## Assignment
Restate the listing below exactly, images excluded.
Given material section start
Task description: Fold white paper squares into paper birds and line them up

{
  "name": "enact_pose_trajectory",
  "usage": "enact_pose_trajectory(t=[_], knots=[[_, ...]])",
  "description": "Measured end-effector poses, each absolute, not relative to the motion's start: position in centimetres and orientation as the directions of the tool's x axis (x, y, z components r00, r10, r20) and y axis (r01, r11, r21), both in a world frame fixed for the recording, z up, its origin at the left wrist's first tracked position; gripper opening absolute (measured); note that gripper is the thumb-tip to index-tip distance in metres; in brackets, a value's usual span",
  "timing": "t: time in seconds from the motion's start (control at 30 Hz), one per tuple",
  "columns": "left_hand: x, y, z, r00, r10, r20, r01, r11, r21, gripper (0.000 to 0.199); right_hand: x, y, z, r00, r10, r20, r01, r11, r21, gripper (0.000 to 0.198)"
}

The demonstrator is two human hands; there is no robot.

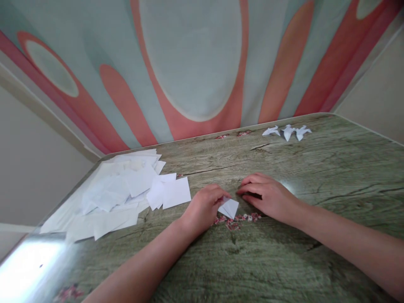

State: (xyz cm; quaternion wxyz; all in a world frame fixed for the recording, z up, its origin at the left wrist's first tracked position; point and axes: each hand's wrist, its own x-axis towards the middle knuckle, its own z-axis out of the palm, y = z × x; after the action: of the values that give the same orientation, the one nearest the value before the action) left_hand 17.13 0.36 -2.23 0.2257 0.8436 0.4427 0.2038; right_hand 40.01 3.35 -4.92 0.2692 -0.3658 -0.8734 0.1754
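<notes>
- Our folded paper (229, 208), small, white and pointed toward us, lies on the wood-grain table (322, 181), between our two hands and just above a printed flower cluster (232, 226).
- Left hand (202, 206): fingers bent and closed on the paper's upper left part. We judge this a light grip; the thumb is mostly hidden, so how firmly it presses we cannot tell.
- Right hand (268, 195): fingers loosely curled, thumb apart from them, nothing seen between. The fingertips sit just beside the paper, apparently not touching it.
- Step in hand, as we read it: folding and creasing this small piece. A crease line shows on its upper face.
- For a clean fold, we keep the left fingers as an anchor, pinning the layers flat without covering the edge to be matched.
- We use the right fingertips to line up edges and corner first, then press along the crease, from the held part outward.
- Main risk, in our judgement: layers slipping while the crease is pressed, which skews the point. Thin paper calls for light alignment, firm pressing.
- We work clear of the loose paper pile (110, 181) and the nearby square sheet (178, 192); three folded shapes (287, 133) stand well apart, far right.
</notes>
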Motion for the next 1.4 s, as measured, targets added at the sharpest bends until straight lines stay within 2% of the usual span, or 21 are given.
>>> enact_pose_trajectory(t=[0.17, 0.27, 0.37, 0.6, 0.7, 0.87, 1.03, 1.3, 1.4], knots=[[17.3, -0.2, -2.3, 0.625, 0.765, 0.155, 0.679, -0.630, 0.377, 0.019, 39.5, 2.5, -4.3, -0.631, 0.719, 0.291, 0.528, 0.673, -0.518, 0.008], [17.4, -1.0, -2.0, 0.668, 0.736, 0.108, 0.694, -0.669, 0.267, 0.015, 39.5, 2.1, -4.1, -0.647, 0.706, 0.289, 0.497, 0.677, -0.543, 0.007], [17.3, -1.7, -1.6, 0.698, 0.714, 0.061, 0.690, -0.692, 0.212, 0.012, 39.4, 2.0, -4.1, -0.658, 0.696, 0.288, 0.461, 0.675, -0.577, 0.006], [16.9, -1.4, -1.6, 0.749, 0.648, 0.139, 0.584, -0.745, 0.322, 0.022, 38.8, 1.4, -4.0, -0.652, 0.703, 0.286, 0.452, 0.662, -0.597, 0.008], [16.8, -1.1, -1.7, 0.760, 0.635, 0.138, 0.580, -0.758, 0.297, 0.019, 38.7, 1.2, -3.8, -0.637, 0.711, 0.298, 0.464, 0.662, -0.589, 0.009], [17.0, -1.3, -1.5, 0.772, 0.623, 0.123, 0.592, -0.777, 0.215, 0.017, 39.0, 1.9, -4.2, -0.717, 0.618, 0.323, 0.387, 0.738, -0.552, 0.005], [16.2, -2.1, -1.4, 0.781, 0.613, 0.119, 0.575, -0.780, 0.248, 0.023, 39.2, 2.6, -4.5, -0.718, 0.617, 0.322, 0.379, 0.735, -0.562, 0.009], [14.1, -4.3, -1.4, 0.804, 0.595, 0.005, 0.575, -0.778, 0.253, 0.052, 38.5, 2.9, -4.2, -0.687, 0.688, 0.234, 0.451, 0.657, -0.604, 0.012], [14.1, -4.4, -1.0, 0.812, 0.582, -0.038, 0.572, -0.781, 0.253, 0.054, 38.5, 2.9, -4.2, -0.682, 0.698, 0.220, 0.465, 0.645, -0.606, 0.013]])
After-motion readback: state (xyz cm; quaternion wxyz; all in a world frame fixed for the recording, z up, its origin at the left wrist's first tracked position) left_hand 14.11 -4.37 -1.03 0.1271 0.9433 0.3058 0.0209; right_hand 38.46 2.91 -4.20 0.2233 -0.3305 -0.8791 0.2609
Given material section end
## Solution
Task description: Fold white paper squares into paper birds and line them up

{
  "name": "enact_pose_trajectory",
  "usage": "enact_pose_trajectory(t=[_], knots=[[_, ...]])",
  "description": "Measured end-effector poses, each absolute, not relative to the motion's start: position in centimetres and orientation as the directions of the tool's x axis (x, y, z components r00, r10, r20) and y axis (r01, r11, r21), both in a world frame fixed for the recording, z up, its origin at the left wrist's first tracked position; gripper opening absolute (measured); note that gripper is the thumb-tip to index-tip distance in metres; in brackets, a value's usual span",
  "timing": "t: time in seconds from the motion's start (control at 30 Hz), one per tuple",
  "columns": "left_hand: x, y, z, r00, r10, r20, r01, r11, r21, gripper (0.000 to 0.199); right_hand: x, y, z, r00, r10, r20, r01, r11, r21, gripper (0.000 to 0.198)"
}

The demonstrator is two human hands; there is no robot.


State: (xyz cm; quaternion wxyz; all in a world frame fixed for the recording, z up, its origin at the left wrist's first tracked position; point and axes: each hand's wrist, its own x-axis towards the middle knuckle, its own z-axis out of the palm, y = z × x; after the action: of the values that give the same orientation, the one nearest the value before the action) left_hand 17.13 0.36 -2.23 0.2257 0.8436 0.4427 0.2038; right_hand 40.01 3.35 -4.92 0.2692 -0.3658 -0.8734 0.1754
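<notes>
- Our folded paper (229, 208), small, white and pointed toward us, lies on the wood-grain table (322, 181), between our two hands and just above a printed flower cluster (232, 226).
- Left hand (202, 206): fingers bent and closed on the paper's upper left part. We judge this a light grip; the thumb is mostly hidden, so how firmly it presses we cannot tell.
- Right hand (268, 195): fingers loosely curled, thumb apart from them, nothing seen between. The fingertips sit just beside the paper, apparently not touching it.
- Step in hand, as we read it: folding and creasing this small piece. A crease line shows on its upper face.
- For a clean fold, we keep the left fingers as an anchor, pinning the layers flat without covering the edge to be matched.
- We use the right fingertips to line up edges and corner first, then press along the crease, from the held part outward.
- Main risk, in our judgement: layers slipping while the crease is pressed, which skews the point. Thin paper calls for light alignment, firm pressing.
- We work clear of the loose paper pile (110, 181) and the nearby square sheet (178, 192); three folded shapes (287, 133) stand well apart, far right.
</notes>
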Motion for the next 1.4 s, as measured, targets added at the sharpest bends until straight lines stay within 2% of the usual span, or 21 are given.
>>> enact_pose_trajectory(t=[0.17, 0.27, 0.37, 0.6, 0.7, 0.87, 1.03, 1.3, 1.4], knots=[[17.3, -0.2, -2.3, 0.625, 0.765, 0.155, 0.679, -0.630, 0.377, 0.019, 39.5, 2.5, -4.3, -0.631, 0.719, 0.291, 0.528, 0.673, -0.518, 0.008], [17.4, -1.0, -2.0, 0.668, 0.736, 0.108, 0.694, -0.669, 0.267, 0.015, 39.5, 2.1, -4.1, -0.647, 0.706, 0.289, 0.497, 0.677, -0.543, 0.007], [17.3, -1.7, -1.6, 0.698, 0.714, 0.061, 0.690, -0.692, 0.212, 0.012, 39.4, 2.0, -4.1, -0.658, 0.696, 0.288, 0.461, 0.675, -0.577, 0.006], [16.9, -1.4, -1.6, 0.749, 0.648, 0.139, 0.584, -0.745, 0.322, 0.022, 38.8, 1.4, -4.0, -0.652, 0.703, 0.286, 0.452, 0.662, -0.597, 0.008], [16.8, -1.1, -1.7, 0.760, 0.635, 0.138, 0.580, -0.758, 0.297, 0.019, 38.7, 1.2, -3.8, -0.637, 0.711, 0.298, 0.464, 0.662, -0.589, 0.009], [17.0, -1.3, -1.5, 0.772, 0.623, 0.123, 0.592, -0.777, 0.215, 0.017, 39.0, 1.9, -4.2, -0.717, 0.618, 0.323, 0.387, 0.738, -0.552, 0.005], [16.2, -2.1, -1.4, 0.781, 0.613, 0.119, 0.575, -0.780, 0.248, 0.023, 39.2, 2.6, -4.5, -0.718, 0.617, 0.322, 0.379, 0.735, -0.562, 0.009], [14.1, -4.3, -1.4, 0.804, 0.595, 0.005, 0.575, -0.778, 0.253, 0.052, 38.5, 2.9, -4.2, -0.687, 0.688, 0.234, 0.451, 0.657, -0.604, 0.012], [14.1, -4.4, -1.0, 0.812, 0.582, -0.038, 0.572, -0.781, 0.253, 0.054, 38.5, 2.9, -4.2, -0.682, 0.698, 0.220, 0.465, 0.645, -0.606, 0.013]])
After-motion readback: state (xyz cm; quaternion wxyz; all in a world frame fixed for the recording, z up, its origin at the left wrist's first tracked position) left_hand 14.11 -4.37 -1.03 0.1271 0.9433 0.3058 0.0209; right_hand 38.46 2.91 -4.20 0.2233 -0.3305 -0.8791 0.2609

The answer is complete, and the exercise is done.